Of course, not everyone is so optimistic. It looks like some traders may be buying to open the November 13 put. If so, put buyers are betting on a massive slide below the $13 level before the front-month expiration, on Friday, Nov. 18. On the other hand, it's plausible a few of these put buyers could also be VRX shareholders looking for a hedge against a downside move.

Taking a step back, calls have been the option of choice in VRX's options pits lately. In fact, at the International Securities Exchange (ISE), Chicago Board Options Exchange (CBOE), and NASDAQ OMX PHLX (PHLX), the stock's 50-day call/put volume ratio of 2.15 shows long calls more than doubling puts, and ranks higher than 96% of all readings in the past year. Likewise, VRX has a Schaeffer's put/call open interest ratio (SOIR) of 0.67 -- just 7 percentage points from an annual call-skewed high.

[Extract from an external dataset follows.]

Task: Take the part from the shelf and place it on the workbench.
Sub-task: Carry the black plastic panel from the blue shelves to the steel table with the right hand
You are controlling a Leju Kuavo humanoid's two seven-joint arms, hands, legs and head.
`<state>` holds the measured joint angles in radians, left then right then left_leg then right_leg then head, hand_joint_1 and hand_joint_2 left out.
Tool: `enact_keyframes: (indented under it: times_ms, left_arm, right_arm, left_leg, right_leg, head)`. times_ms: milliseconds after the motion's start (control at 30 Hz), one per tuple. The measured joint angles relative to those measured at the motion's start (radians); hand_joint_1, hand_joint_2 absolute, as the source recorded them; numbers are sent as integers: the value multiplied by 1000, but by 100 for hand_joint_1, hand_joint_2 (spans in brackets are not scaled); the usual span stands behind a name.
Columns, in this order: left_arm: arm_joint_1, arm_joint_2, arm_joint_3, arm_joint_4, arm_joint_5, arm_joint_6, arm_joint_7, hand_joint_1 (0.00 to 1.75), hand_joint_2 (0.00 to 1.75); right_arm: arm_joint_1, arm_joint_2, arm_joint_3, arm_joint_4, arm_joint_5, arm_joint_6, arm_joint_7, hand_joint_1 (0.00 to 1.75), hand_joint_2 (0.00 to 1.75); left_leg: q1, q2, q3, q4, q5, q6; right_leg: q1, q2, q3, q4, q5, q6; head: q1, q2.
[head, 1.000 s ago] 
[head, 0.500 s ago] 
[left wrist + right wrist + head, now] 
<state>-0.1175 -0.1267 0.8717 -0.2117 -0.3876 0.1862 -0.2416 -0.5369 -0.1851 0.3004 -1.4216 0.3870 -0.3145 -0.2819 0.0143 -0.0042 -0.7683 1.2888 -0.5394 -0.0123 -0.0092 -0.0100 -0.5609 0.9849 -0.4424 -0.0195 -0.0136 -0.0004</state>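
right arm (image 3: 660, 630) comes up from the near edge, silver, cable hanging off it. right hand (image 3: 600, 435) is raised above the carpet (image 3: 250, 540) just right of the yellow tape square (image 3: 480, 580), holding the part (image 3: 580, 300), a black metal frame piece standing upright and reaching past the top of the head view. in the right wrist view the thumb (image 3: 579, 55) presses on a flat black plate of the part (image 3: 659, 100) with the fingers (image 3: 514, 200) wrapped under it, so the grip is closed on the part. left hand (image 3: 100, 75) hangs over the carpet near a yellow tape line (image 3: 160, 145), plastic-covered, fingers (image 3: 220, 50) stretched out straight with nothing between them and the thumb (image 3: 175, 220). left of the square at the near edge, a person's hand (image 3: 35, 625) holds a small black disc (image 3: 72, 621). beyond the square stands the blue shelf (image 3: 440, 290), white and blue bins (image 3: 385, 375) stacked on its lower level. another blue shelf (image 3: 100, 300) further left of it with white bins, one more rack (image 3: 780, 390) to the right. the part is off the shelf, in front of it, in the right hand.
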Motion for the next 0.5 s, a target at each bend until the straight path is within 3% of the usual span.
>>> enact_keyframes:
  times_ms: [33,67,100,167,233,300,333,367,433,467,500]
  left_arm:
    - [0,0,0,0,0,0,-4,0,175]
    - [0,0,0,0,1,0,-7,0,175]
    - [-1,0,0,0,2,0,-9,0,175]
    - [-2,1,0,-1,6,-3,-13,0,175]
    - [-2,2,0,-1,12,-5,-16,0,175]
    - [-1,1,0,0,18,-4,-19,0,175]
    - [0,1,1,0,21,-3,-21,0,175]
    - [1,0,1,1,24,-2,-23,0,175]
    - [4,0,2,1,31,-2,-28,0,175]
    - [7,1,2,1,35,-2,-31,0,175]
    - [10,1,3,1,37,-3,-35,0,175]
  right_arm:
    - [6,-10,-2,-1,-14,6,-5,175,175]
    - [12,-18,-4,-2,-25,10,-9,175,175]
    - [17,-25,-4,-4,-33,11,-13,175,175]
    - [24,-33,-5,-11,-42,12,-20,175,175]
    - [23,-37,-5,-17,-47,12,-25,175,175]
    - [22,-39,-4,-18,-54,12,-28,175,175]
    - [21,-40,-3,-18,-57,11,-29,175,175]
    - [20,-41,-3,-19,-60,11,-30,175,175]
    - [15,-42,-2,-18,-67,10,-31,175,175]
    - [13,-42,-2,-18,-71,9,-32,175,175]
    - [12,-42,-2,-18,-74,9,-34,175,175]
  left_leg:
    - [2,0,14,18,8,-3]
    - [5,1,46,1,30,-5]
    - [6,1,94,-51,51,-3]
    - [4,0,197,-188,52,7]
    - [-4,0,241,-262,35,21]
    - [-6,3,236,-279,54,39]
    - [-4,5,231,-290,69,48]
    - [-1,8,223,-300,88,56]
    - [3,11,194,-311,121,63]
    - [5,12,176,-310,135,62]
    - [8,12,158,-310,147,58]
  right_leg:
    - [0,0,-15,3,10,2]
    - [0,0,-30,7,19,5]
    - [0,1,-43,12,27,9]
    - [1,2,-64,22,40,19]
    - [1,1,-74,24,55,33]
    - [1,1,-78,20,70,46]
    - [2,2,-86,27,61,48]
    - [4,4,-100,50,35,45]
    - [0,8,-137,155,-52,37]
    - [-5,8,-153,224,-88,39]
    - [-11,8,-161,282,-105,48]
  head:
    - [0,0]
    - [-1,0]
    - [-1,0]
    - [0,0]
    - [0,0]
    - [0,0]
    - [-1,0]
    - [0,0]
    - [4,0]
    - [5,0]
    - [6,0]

At the same time, it's possible short sellers have been picking up protective calls to hedge their bets. After all, short interest has been rising in recent reporting periods, and sits just shy of June's record-high levels. At present, more than 10% of VRX's total float is tied up in these bearish bets.

Technically speaking, VRX hasn't given shareholders much to cheer for in quite some time. The stock is off 81% year-to-date, and has continued to struggle after a series of massive drops between August 2015 and March 2016. More recently, Valeant Pharmaceuticals Intl Inc (NYSE:VRX) dipped to a fresh six-year low of $17.75 just one week ago, and the shares' bounce back was stopped short at the $24 level. The stock was last seen off 0.7% for the day, at $19.06.